Added --find-some-non-tm and --find-all-non-tm modes to the converter to

help ensure worry-free TM->TMW conversions.
2003-06-22 00:14:18 +00:00 · 2003-06-22 00:14:18 +00:00 · dfe64a1927
commit dfe64a1927
parent 80101666c7
2 changed files with 95 additions and 40 deletions
--- a/source/org/thdl/tib/input/TibetanConverter.java
+++ b/source/org/thdl/tib/input/TibetanConverter.java
@ -57,6 +57,8 @@ public class TibetanConverter {
            boolean convertToWylieMode = false;
            boolean findSomeNonTMWMode = false;
            boolean findAllNonTMWMode = false;
+            boolean findSomeNonTMMode = false;
+            boolean findAllNonTMMode = false;
            // Process arguments:
            if ((args.length != 1 && args.length != 2)
                || (args.length == 1
@ -74,7 +76,12 @@ public class TibetanConverter {
                         || (convertToWylieMode
                             = args[0].equals("--to-wylie"))
                         || (findSomeNonTMWMode
-                             = args[0].equals("--find-some-non-tmw"))))) {
+                             = args[0].equals("--find-some-non-tmw"))
+                         || (findSomeNonTMMode
+                             = args[0].equals("--find-some-non-tm"))

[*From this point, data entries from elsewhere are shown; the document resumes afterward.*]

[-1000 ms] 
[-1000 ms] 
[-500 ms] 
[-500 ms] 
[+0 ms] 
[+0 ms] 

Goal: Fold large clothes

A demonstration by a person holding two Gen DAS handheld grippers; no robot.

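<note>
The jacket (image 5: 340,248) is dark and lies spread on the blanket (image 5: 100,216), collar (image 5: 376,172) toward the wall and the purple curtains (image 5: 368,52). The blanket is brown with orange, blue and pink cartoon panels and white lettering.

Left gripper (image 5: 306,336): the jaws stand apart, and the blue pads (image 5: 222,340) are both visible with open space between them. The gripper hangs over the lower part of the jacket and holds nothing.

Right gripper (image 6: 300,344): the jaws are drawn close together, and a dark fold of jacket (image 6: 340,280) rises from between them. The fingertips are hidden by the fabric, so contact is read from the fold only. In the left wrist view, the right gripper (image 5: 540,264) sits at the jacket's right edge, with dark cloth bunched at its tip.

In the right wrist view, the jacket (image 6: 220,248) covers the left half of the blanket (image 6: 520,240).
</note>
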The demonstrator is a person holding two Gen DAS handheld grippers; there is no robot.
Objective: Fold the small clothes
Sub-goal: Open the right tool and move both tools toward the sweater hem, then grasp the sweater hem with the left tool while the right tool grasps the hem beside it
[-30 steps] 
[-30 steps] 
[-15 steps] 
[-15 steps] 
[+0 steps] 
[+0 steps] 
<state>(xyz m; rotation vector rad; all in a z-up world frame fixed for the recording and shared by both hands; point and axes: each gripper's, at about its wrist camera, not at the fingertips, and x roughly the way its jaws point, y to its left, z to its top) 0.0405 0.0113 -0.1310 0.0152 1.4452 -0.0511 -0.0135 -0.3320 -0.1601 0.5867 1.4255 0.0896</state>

+                         || (findAllNonTMMode
+                             = args[0].equals("--find-all-non-tm"))
+                ))) {
                out.println("TibetanConverter [--find-all-non-tmw | --find-some-non-tmw");
                out.println("                  | --to-tibetan-machine | --to-tibetan-machine-web");
                out.println("                  | --to-unicode | --to-wylie] RTF_file");
@ -86,13 +93,18 @@ public class TibetanConverter {
                out.println(" -v | --version for version info");
                out.println(" -h | --help for this message");
                out.println(" --find-all-non-tmw to locate all characters in the input document that are");
-                out.println("   not in Tibetan Machine Web fonts, exit zero iff none found");
+                out.println("   not in Tibetan Machine Web fonts, exit zero if and only if none found");
                out.println(" --find-some-non-tmw to locate all distinct characters in the input document");
-                out.println("   not in Tibetan Machine Web fonts, exit zero iff none found");
+                out.println("   not in Tibetan Machine Web fonts, exit zero if and only if none found");
+                out.println(" --find-all-non-tm to locate all characters in the input document that are");
+                out.println("   not in Tibetan Machine fonts, exit zero if and only if none found");
+                out.println(" --find-some-non-tm to locate all distinct characters in the input document");
+                out.println("   not in Tibetan Machine fonts, exit zero if and only if none found");
                out.println(" --to-tibetan-machine to convert TibetanMachineWeb to TibetanMachine");
                out.println(" --to-unicode to convert TibetanMachineWeb to Unicode");
                out.println(" --to-tibetan-machine-web to convert TibetanMachine to TibetanMachineWeb");
                out.println(" --to-wylie to convert TibetanMachineWeb to THDL Extended Wylie");
+                out.println("");
                out.println(" In --to... modes, needs one argument, the name of the TibetanMachineWeb RTF");
                out.println(" file (for --to-wylie, --to-unicode, and --to-tibetan-machine) or the name of");
                out.println(" the TibetanMachine RTF file (for --to-tibetan-machine-web).  Writes the");
@ -101,9 +113,9 @@ public class TibetanConverter {
                out.println(" glyphs couldn't be converted (in which case the output is just those glyphs),");
                out.println(" nonzero otherwise.");
                out.println("");
-                out.println(" You may find it helpful to use `--find-some-non-tmw' mode before doing a");
+                out.println(" You may find it helpful to use `--find-some-non-tmw' mode (or");
+                out.println(" `--find-some-non-tm' mode for Tibetan Machine input) before doing a");
                out.println(" conversion so that you have confidence in the conversion's correctness.");
-                // DLC add find-some/all-non-tm
                // DLC add Wylie->TMW mode.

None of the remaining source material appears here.